A few more shrugs. Long delay. Pained introspection. Finally, a sigh of the Good Host’s surrender.
“Okay. We got nothing else to do.”
At that, the fish would pile happily into a car or two, intoxicated by their good luck.
Sure enough, there would be a lantern out by one the trails. But, after we all walked a dozen yards or so in the supposed direction of Becky’s shack, a loud, gruff male voice would ring out.
“I knew I would catch you!” the voice shouted. “Now, I’m gonna’ kill you!”
Two bright flashes and two enormously loud shotgun blasts would ring out into the deep Florida night. All hands would turn, “haul ass” for the cars, and “escape” from the trap set by Becky’s irate father.
Safely back in the living room, the fish would be debriefed.
Many claimed to have seen Becky’s father. One insisted that he had been hit in the foot by a shotgun pellet. Another disappeared for hours, eventually making his way back to Gainesville and the fraternity house on foot, hiding in the roadside weeds from every passing car (including ours), convinced that Becky’s father was hunting him down.

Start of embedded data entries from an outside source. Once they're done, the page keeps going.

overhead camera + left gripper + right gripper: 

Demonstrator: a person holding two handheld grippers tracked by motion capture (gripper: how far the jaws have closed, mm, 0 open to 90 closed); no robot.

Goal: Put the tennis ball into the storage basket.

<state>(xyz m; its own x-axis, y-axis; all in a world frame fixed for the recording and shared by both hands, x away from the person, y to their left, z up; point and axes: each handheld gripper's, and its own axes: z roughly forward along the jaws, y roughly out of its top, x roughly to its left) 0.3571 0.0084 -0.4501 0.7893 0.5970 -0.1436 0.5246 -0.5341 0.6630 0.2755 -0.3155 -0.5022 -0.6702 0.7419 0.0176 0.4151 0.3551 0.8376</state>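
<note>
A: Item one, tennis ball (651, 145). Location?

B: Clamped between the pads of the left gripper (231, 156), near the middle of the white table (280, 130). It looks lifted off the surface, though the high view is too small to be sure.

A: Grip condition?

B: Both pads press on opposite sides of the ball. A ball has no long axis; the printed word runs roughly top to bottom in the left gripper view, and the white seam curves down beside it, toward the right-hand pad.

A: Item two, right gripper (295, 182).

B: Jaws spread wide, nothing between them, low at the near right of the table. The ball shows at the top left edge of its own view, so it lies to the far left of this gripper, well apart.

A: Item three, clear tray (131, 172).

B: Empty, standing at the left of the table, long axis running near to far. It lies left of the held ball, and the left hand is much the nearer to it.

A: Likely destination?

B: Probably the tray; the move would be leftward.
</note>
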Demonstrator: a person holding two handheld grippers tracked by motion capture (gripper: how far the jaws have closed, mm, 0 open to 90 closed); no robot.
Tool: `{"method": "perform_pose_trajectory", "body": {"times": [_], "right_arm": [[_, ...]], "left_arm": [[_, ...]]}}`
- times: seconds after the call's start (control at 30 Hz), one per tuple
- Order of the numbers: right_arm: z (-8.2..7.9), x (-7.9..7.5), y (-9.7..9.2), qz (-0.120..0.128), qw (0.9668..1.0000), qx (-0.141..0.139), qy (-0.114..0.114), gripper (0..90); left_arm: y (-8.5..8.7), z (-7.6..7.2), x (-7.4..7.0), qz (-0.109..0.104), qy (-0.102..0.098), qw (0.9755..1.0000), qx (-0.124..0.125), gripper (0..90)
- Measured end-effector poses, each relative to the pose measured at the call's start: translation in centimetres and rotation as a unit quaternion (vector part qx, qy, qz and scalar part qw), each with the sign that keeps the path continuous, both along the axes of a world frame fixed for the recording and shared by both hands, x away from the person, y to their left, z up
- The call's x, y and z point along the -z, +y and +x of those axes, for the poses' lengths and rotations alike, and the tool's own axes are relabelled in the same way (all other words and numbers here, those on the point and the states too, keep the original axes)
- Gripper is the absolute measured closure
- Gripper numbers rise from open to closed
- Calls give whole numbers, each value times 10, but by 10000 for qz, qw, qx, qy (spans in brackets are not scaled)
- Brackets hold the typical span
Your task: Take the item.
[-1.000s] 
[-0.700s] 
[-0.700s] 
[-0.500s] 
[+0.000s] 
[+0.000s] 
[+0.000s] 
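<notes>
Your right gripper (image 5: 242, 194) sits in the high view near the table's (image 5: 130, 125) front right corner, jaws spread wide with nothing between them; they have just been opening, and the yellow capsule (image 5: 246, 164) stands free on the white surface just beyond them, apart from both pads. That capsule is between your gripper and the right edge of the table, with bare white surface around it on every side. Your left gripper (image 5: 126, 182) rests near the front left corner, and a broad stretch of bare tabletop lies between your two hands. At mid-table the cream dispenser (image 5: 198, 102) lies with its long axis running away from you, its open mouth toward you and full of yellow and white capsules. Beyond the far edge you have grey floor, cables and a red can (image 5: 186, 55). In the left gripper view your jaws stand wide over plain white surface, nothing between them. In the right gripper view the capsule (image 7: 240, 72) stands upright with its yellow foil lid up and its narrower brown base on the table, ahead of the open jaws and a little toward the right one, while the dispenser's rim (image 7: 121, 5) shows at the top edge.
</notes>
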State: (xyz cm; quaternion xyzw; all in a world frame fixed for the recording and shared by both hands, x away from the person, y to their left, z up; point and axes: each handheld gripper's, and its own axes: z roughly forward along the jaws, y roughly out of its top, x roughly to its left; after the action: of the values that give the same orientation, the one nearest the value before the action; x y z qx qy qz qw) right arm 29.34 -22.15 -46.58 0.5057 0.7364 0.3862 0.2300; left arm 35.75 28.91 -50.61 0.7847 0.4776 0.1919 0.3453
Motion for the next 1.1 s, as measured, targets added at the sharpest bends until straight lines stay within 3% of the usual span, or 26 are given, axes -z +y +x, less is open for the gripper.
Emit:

Seeing Becky’s father and being hit by a pellet were both impossible conditions. The shotgun blasts were made by a Gator cheerleader’s noise-making apparatus. It did not and could not fire real shotgun shells, but it made a hell of a noise. It was set off by one of the advance party. Becky’s father, like Becky, was pure invention.
The most fun came when we finally announced the ruse.
THE MORAL OF THE STORY
Hillary has cast her fly out into the dark water of the Democratic base. She’ll take her time and control her hand until she has the hook set and the fish are left with nowhere to go but into her bag.